The Board of Directors of The Ramco Cements has approved a draft scheme for the amalgamation of Ramco Windfarms Limited (RWF), a wholly-owned subsidiary, with the company. The amalgamation aims to streamline operations, reduce costs, and improve efficiency. The scheme is subject to regulatory and shareholder approvals. The Unaudited Financial Results for Q2 2025 were also approved.
Amalgamation of Ramco Windfarms
The Board of Directors of The Ramco Cements has approved the draft scheme of amalgamation of Ramco Windfarms Limited (RWF), a wholly-owned subsidiary, with The Ramco Cements. This decision, influenced by the Audit Committee, seeks to consolidate operations and improve overall efficiency.

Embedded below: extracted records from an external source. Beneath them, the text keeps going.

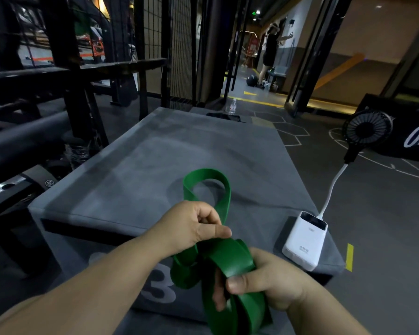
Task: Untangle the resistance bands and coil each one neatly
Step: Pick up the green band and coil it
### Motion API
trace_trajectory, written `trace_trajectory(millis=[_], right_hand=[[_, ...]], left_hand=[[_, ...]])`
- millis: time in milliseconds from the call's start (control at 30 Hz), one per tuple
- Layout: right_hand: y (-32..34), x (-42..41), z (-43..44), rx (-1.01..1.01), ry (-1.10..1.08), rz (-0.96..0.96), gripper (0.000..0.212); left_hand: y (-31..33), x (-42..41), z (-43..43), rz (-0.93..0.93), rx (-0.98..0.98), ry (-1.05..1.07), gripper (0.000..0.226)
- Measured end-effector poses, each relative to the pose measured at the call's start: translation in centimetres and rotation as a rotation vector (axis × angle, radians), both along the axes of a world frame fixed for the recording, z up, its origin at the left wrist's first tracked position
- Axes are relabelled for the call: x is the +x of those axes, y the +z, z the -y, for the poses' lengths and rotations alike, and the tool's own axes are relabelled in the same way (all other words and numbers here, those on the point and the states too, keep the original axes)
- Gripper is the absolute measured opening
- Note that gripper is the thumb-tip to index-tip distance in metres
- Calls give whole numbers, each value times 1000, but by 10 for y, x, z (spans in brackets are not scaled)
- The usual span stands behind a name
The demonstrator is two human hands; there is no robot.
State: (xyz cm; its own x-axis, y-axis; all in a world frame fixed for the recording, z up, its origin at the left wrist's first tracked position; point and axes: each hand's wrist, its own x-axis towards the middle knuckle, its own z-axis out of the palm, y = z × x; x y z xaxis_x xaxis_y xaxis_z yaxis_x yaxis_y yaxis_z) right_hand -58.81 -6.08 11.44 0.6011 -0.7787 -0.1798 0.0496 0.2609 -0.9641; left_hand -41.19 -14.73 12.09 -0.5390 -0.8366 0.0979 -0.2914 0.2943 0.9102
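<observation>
Right hand (271,281) grips gathered green band (228,259); left hand (194,226) pinches its free loop. Coiling step; next, likely wrap the loop around.

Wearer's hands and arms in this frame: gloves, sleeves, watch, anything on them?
Nothing worn that shows. The left hand and right hand are bare: no gloves, rings, tape or markings. The left forearm and right forearm are bare to the frame edge, with no sleeves, watch or wristband in view.

Green band (224,259), grey box (155,160) w/ white "3", white power bank (305,240)
</observation>
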Motion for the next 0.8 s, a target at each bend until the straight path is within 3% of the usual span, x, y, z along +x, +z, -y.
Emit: trace_trajectory(millis=[133, 267, 333, 433, 567, 667, 800], right_hand=[[2, -6, 1, 3, -79, 116, 32], [6, -21, 5, -3, -204, 287, 30], [7, -27, 8, -5, -223, 348, 32], [7, -29, 11, -2, -239, 341, 41], [6, -30, 11, 21, -262, 350, 46], [4, -37, 14, 38, -122, 468, 45], [1, -46, 17, 49, -25, 594, 52]], left_hand=[[-1, -3, 0, 16, -90, 85, 37], [2, 7, -4, -97, 190, -215, 55], [-3, 9, -4, -54, 165, -257, 66], [-7, 6, -2, -6, 76, -74, 55], [-11, 3, -1, -165, 137, 104, 54], [-14, 2, -1, -298, 262, 109, 56], [-4, -4, -9, -298, 367, 81, 50]])
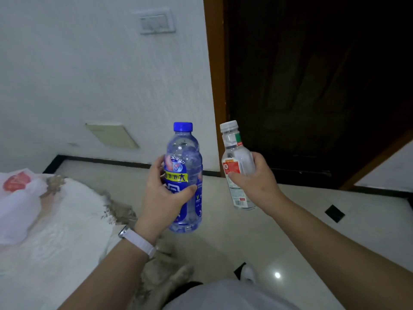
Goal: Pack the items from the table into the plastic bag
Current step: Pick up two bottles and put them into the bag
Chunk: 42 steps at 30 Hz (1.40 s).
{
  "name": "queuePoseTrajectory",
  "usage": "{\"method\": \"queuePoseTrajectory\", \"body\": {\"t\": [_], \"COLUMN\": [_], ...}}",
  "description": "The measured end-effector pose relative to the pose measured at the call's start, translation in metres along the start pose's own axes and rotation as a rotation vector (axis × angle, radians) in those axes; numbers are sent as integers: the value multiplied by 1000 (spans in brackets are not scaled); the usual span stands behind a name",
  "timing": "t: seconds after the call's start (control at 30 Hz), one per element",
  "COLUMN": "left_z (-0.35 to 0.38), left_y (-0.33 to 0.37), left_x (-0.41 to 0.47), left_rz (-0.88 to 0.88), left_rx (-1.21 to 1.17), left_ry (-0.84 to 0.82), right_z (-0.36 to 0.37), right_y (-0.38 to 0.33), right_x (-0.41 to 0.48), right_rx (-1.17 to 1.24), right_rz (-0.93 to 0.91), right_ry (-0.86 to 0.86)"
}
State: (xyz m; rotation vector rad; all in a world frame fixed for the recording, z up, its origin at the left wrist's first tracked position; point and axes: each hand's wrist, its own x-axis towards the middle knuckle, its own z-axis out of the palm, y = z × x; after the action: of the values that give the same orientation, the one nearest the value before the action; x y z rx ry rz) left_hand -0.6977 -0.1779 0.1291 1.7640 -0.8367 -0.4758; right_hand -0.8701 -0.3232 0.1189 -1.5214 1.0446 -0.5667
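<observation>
Dim, soft indoor light — a glare spot on the floor (277,275), wide-angle bending at edges

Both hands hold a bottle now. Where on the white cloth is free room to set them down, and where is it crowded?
Free: the white cloth between the plastic bag and the left hand, down toward the near edge. Crowded: the far left corner, where the bag lies. The blue bottle and clear bottle, in the right hand, are over the floor.
</observation>
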Motion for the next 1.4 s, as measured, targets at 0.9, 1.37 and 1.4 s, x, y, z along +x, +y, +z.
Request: {"method": "queuePoseTrajectory", "body": {"t": [0.9, 1.37, 1.4], "left_z": [-157, -263, -273], "left_y": [-114, -175, -175], "left_x": [343, 421, 426], "left_rz": [-226, -422, -435], "left_rx": [-188, -106, -92], "left_ry": [401, 792, 841], "right_z": [263, 459, 478], "right_y": [-142, -189, -195], "right_x": [355, 486, 494], "right_rx": [-209, -252, -243], "right_rz": [-76, -196, -204], "right_ry": [-311, -687, -726]}}
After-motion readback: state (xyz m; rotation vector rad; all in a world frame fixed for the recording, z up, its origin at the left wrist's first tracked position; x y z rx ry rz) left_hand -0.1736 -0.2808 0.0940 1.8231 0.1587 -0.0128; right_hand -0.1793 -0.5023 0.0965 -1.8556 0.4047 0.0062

Rationale for the Amalgamation
The primary reasons for the amalgamation include:
- The entire wind power generated by the Transferor Company is used by Transferee Company for its manufacturing operations.
- Bringing the wind power business directly under the Transferee Company, thereby simplifying the corporate structure.

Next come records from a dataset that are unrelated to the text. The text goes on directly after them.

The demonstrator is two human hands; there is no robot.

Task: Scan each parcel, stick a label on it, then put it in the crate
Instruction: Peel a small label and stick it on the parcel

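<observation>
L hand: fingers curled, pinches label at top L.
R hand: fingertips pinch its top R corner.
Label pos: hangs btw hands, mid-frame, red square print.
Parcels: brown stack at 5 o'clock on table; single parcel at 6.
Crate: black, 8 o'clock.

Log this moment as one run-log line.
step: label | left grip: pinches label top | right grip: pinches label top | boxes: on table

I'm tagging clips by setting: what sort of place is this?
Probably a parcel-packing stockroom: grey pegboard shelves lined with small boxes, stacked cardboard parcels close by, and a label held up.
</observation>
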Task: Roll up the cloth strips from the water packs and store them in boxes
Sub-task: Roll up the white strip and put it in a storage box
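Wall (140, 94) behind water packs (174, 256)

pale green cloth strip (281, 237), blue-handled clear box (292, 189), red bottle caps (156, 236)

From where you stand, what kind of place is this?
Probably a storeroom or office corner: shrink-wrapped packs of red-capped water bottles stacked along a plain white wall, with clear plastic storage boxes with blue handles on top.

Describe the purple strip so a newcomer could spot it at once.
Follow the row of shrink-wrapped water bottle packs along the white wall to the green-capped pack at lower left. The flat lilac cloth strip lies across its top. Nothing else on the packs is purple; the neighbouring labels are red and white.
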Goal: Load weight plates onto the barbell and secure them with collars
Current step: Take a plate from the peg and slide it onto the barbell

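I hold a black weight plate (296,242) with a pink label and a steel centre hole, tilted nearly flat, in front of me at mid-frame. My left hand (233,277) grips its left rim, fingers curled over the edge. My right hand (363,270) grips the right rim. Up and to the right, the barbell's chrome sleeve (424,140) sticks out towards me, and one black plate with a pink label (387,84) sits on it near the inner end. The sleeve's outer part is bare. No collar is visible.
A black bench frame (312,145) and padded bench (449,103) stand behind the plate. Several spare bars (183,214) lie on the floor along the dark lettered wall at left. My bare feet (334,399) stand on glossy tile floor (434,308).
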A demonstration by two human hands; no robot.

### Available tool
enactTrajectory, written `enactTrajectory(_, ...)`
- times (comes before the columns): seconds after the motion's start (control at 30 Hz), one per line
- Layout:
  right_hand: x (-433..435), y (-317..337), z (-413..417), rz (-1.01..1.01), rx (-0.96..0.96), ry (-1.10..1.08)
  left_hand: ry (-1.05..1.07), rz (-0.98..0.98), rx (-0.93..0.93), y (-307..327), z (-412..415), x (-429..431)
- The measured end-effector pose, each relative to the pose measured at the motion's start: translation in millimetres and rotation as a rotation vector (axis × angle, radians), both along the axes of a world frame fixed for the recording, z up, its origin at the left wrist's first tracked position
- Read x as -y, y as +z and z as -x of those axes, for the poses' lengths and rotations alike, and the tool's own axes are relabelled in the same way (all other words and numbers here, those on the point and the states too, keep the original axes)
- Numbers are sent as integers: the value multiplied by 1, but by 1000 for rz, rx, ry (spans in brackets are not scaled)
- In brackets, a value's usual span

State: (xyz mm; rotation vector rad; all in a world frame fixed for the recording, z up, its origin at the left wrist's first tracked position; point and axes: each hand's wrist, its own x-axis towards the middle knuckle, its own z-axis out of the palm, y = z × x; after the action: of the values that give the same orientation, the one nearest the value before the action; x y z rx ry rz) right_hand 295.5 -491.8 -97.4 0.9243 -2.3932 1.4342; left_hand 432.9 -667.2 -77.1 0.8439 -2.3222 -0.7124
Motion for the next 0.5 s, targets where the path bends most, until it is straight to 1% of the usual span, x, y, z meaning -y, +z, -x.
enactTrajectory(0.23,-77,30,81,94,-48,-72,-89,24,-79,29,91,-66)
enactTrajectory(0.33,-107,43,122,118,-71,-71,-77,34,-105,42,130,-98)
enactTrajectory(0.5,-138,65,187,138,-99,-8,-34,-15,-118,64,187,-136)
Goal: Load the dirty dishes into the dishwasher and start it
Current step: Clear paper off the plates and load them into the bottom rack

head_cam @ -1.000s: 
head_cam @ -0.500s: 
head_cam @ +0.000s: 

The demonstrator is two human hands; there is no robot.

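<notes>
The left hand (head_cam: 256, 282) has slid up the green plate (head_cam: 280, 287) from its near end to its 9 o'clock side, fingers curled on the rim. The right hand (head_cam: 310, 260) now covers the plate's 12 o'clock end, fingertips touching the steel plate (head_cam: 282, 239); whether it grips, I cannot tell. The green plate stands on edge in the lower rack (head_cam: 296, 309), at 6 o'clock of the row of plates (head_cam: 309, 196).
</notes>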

- Reducing legal, administrative, regulatory, and compliance costs.
Financial Performance: Q2 2025
The Unaudited Standalone and Consolidated Financial Results for the quarter and six months ended September 30, 2025, were approved by the Board. Key financial highlights (consolidated) include:
- Revenue from Operations: ₹2,238.74 Crores for the quarter.
- Profit Before Tax: ₹99.83 Crores for the quarter.
- Net Profit After Tax: ₹77.34 Crores for the quarter.
Financial Ratios
Key financial ratios as of September 30, 2025, include:
- Debt-Equity Ratio: 0.62
- Current Ratio: 1.11
Scheme Implementation
The scheme will be implemented upon receipt of approval from the National Company Law Tribunal (NCLT). The appointed date for the scheme is April 1, 2026.